# Work instruction
In the records below, the lines from the one with "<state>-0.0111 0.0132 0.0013" through the last are to be printed exactly, and nothing else.

# Material to process
::::::::

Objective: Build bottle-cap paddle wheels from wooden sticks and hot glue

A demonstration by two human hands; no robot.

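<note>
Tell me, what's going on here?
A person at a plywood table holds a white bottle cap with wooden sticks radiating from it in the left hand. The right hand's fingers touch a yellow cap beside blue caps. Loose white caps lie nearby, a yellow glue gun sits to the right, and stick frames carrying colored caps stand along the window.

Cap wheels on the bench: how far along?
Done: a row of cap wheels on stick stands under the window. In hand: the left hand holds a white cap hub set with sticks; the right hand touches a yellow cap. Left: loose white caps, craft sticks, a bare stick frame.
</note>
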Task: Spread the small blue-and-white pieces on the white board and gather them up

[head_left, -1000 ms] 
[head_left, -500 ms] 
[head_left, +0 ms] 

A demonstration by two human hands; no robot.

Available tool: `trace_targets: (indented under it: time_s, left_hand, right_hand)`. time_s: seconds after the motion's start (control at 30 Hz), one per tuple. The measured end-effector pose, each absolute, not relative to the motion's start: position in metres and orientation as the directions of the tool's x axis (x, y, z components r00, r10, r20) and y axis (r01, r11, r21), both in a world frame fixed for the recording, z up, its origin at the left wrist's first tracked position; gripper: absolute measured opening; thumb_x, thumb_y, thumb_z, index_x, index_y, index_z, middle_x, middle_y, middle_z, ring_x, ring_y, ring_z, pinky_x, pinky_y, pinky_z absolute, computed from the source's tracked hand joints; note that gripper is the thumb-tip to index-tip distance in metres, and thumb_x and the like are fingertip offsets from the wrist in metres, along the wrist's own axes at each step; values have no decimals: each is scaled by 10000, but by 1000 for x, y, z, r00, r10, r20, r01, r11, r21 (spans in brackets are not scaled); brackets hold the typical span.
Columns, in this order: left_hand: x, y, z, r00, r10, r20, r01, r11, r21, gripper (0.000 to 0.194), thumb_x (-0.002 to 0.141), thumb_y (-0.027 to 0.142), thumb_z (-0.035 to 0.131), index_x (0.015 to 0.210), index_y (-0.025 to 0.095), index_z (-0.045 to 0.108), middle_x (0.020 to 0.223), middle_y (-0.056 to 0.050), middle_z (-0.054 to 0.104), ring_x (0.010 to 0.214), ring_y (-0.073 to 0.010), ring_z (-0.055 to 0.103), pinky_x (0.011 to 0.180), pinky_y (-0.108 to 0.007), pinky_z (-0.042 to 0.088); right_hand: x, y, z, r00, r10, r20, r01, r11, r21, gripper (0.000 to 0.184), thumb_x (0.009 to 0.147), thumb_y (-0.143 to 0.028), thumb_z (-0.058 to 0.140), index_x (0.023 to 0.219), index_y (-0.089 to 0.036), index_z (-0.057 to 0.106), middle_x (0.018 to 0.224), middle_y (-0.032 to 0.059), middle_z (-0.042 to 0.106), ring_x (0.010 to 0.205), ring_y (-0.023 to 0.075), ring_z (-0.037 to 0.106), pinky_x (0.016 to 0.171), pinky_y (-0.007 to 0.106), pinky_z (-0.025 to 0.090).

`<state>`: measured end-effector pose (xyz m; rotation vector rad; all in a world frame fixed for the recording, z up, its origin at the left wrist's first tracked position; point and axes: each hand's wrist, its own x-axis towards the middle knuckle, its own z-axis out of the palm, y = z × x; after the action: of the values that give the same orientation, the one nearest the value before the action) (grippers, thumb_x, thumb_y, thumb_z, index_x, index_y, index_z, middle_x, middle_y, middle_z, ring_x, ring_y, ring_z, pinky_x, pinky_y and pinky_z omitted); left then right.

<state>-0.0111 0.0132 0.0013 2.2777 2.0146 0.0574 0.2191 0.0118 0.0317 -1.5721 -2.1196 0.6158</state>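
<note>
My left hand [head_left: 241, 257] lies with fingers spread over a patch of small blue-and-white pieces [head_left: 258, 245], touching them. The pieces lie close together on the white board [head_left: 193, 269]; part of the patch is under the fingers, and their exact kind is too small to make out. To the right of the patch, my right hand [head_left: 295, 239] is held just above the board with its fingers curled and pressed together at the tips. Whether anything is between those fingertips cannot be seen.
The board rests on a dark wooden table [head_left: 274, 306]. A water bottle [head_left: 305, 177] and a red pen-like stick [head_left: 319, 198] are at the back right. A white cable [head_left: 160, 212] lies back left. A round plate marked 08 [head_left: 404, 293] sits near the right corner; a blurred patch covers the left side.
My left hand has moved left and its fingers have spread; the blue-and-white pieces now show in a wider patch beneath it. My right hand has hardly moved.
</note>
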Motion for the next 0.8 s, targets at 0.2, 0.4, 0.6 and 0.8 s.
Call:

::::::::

# Output
<state>-0.0111 0.0132 0.0013 2.2777 2.0146 0.0574 0.2191 0.0118 0.0317 -1.5721 -2.1196 0.6158</state>
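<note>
My left hand [head_left: 241, 257] lies with fingers spread over a patch of small blue-and-white pieces [head_left: 258, 245], touching them. The pieces lie close together on the white board [head_left: 193, 269]; part of the patch is under the fingers, and their exact kind is too small to make out. To the right of the patch, my right hand [head_left: 295, 239] is held just above the board with its fingers curled and pressed together at the tips. Whether anything is between those fingertips cannot be seen.
The board rests on a dark wooden table [head_left: 274, 306]. A water bottle [head_left: 305, 177] and a red pen-like stick [head_left: 319, 198] are at the back right. A white cable [head_left: 160, 212] lies back left. A round plate marked 08 [head_left: 404, 293] sits near the right corner; a blurred patch covers the left side.
My left hand has moved left and its fingers have spread; the blue-and-white pieces now show in a wider patch beneath it. My right hand has hardly moved.
</note>
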Motion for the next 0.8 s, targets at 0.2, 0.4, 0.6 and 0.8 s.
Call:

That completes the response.